Allen Tate

I’ve had by my bedside for a few weeks an anthology of essays by Allen Tate, one of those in the orbit of the Fugitives and Agrarians at Vanderbilt in 1920s and 30s. Here are a couple of excerpts from “The Man of Letters in the Modern World” (his Phi Beta Kappa address delivered at the University of Minnesota, 1952):

“[A]t our own critical moment, when all languages are being debased by the techniques of mass control, the man of letters…has an immediate responsibility, to other men no less than to himself, for the vitality of language. He must distinguish the difference between mere communication…and the rediscovery of the human condition in the living arts. He must discriminate and defend the difference between mass communication, for the control of men, and the knowledge of man which literature offers us for human participation.”

And later:

“It is a tragedy of contemporary society that so much of democratic social theory reaches us in the language of ‘drive,’ ‘stimulus,’ and ‘response.’ This is not the language of freemen, it is the language of slaves. The language of freemen substitutes for these words, respectively, end, choice, and discrimination. Here are two sets of analogies, the one sub-rational and servile, the other rational and free…

In the triad of end, choice, and discrimination, [the man of letters’] particular responsibility is for the last; for it is by means of discrimination, through choice, towards an end, that the general intelligence acts. The general intelligence is the intelligence of the man of letters: he must not be committed to the illiberal specializations that the nineteenth century has proliferated into the modern world: specializations in which means are divorced from ends, action from sensibility, matter from mind, society from the individual, religion from moral agency, love from lust, poetry from thought, communion from experience, and mankind in the community from men in the crowd. There is literally no end to this list of dissociations because there is no end, yet in sight, to the fragmentation of the western mind.

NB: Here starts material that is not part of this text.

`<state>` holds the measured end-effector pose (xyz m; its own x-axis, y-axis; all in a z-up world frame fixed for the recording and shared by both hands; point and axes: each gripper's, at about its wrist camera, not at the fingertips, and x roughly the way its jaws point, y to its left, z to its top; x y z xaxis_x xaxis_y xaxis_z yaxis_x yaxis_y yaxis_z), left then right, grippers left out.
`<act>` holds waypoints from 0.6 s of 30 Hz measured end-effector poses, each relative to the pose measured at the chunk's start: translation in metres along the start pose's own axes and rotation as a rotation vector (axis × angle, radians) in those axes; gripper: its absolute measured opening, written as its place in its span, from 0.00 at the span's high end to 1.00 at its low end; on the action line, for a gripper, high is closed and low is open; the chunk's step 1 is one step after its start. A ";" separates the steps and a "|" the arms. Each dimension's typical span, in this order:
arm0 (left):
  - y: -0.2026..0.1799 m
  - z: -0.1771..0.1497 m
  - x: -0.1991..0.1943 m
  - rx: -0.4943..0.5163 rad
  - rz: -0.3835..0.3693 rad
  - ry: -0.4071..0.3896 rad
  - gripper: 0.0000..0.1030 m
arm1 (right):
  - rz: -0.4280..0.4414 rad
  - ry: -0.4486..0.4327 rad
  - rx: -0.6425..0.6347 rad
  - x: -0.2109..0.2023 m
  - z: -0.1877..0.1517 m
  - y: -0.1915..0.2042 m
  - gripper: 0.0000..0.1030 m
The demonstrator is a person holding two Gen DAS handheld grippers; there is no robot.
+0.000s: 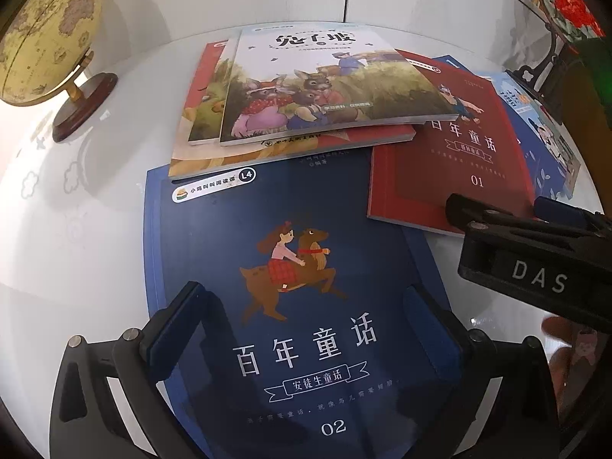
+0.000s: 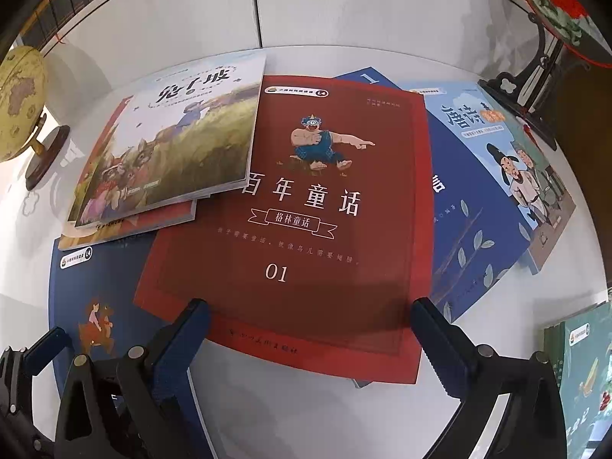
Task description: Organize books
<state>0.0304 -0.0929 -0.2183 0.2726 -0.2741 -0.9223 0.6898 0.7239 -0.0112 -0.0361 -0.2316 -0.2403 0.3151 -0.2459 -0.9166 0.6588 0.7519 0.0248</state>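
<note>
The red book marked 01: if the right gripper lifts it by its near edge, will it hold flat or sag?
The red book looks like a thin softcover, so it would probably droop if lifted by one edge. Its glossy cover may slip. The rabbit book overlaps its corner and would likely shift.

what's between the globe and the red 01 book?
In the right wrist view, a stack topped by the rabbit-cover picture book lies between the cream globe and the red 01 book.
</note>
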 end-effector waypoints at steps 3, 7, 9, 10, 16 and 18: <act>0.001 0.001 0.001 0.019 -0.008 0.015 0.01 | 0.002 0.006 -0.004 0.000 0.001 0.000 0.00; 0.019 0.007 -0.006 -0.009 -0.056 0.036 0.01 | 0.013 0.027 -0.014 -0.002 0.002 -0.001 0.00; 0.035 0.017 -0.017 -0.014 -0.066 -0.009 0.01 | 0.023 0.012 -0.008 -0.010 0.004 -0.004 0.00; 0.043 0.025 -0.023 -0.006 -0.080 -0.036 0.01 | 0.027 -0.023 -0.014 -0.019 0.007 -0.004 0.00; 0.082 0.090 -0.025 0.046 -0.167 -0.118 0.01 | 0.068 -0.116 -0.056 -0.039 0.051 0.009 0.00; 0.087 0.109 -0.014 0.050 -0.196 -0.114 0.01 | 0.055 -0.134 -0.084 -0.035 0.065 0.020 0.00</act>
<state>0.1596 -0.0952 -0.1644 0.2019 -0.4780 -0.8548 0.7685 0.6184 -0.1643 0.0103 -0.2483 -0.1819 0.4408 -0.2780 -0.8535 0.5808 0.8133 0.0350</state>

5 responses to “Allen Tate

  1. Hey, I just stumbled across your site and was surprised to find my name linked. I guess that’s just further proof that there’s always someone watching what you do! It seems that you’re a pretty big reader, so I thought I might direct you to my little publishing company, as we’ll have some good stuff coming out this summer: http://www.dewardpublishing.com (not to shamelessly self promote or anything…)

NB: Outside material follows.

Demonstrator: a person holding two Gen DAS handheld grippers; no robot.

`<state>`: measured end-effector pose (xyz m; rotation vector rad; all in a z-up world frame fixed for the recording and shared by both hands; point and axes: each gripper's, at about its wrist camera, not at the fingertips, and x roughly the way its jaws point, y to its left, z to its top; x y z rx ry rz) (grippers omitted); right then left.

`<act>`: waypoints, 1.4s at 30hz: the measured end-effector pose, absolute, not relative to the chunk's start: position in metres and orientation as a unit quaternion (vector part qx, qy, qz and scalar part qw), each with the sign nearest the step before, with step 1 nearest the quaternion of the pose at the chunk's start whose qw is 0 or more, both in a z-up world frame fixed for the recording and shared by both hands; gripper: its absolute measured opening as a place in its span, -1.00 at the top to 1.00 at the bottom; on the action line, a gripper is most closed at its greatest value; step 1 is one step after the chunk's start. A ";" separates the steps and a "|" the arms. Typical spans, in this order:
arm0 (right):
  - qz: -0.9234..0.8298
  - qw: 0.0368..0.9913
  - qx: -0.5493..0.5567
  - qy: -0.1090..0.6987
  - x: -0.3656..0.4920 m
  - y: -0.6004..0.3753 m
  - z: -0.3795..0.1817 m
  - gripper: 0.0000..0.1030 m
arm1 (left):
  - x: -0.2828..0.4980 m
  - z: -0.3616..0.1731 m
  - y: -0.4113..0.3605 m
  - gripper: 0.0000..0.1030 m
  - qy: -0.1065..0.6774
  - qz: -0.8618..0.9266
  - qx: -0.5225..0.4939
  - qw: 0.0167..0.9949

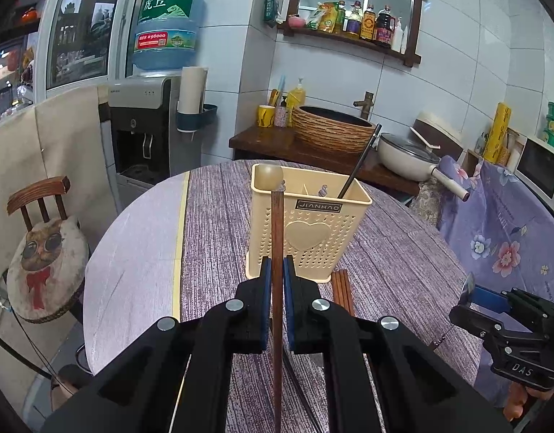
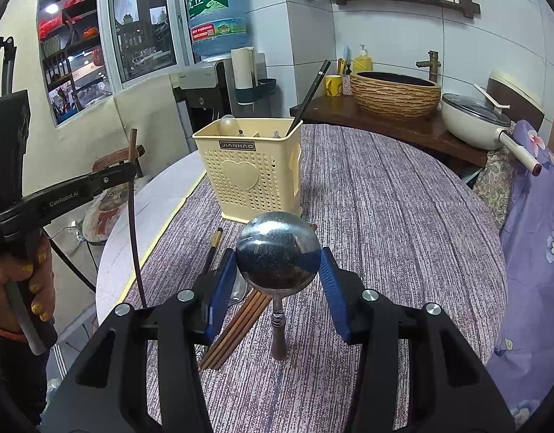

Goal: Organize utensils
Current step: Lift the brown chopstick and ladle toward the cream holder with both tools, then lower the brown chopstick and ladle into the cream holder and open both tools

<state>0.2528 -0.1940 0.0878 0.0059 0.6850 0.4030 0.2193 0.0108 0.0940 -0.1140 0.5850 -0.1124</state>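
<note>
1. The left gripper (image 1: 276, 270) is held level above the bench (image 1: 403, 252), aimed at the cream utensil holder (image 1: 309, 223). Its blue-padded fingers (image 1: 265, 288) are pressed tight on a brown wooden chopstick (image 1: 277, 231), which stands upright between them.
2. The right gripper (image 2: 278, 270) sits low over the bench, fingers (image 2: 223, 288) spread wide. A steel ladle (image 2: 278, 256) has its bowl between the pads; whether either pad touches it I cannot tell.
3. The holder stands upright on the purple-clothed bench. A dark, thin utensil (image 1: 360, 162) leans out of its right compartment, a round spoon bowl (image 1: 270, 175) shows at the left, and small metal handle tips show in the middle.
4. Brown chopsticks (image 2: 241, 324) lie on the bench just in front of the holder.
5. Only the right wrist view shows the ladle whole, a gold-banded black chopstick (image 2: 213, 249), and the hand (image 2: 20, 281) that grips the left tool.
</note>
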 end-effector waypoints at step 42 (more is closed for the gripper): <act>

  2. Thanks for stopping by.

    I’m aware of the publishing venture. Of particular interest, to me at any rate, is the volume of Communion meditations that you have in the works. We need more of exactly that sort of thing, if you ask me.

    Anyway, do you know Dan Greeson? I found your blog through him.

    Peace,

    Chris

  3. I do know Dan, although I haven’t kept up with him too well since his years at FC—just off and on through pleonast. For a while, when he was still in high school, he wrote for my other venture (standing-alone.com).

    I’m really excited about ‘Beneath the Cross’ as well, although I have had the fortune of reading it through in the draft forms a time or two. With any luck, that will be available in early June. I really do think it will be an asset to many people… I just hope that, if it is successful in sales, it doesn’t end up being turned into some sort of catechism. That’d be unfortunate.

  4. Well, I hardly expect that to happen. We’re not catechism people, really. (At least, we don’t write them down!)

    Anyway, I gather that you are a few years out of FC and now in publishing. How do you like it? I am “in publishing” myself. I am a copy editor here:
    http://www.rhboydpublishing.com/index.php

    Funny, now that I say that I’m going back and looking at my Allen Tate post and noticing that it’s riddled with typos. Sigh. Hopefully, I can chalk that up to having two newborns occupying my attention!

  5. Yeah, I was at FC from 97-99 for the AA, off to USF for a BA, and then back as an employee (still am). While working here, I took Bible classes and got the biblical studies degree. The publishing this is a relatively new development, and is still really small, but I’m enjoying it so far. We’ll see where it goes from here, I guess.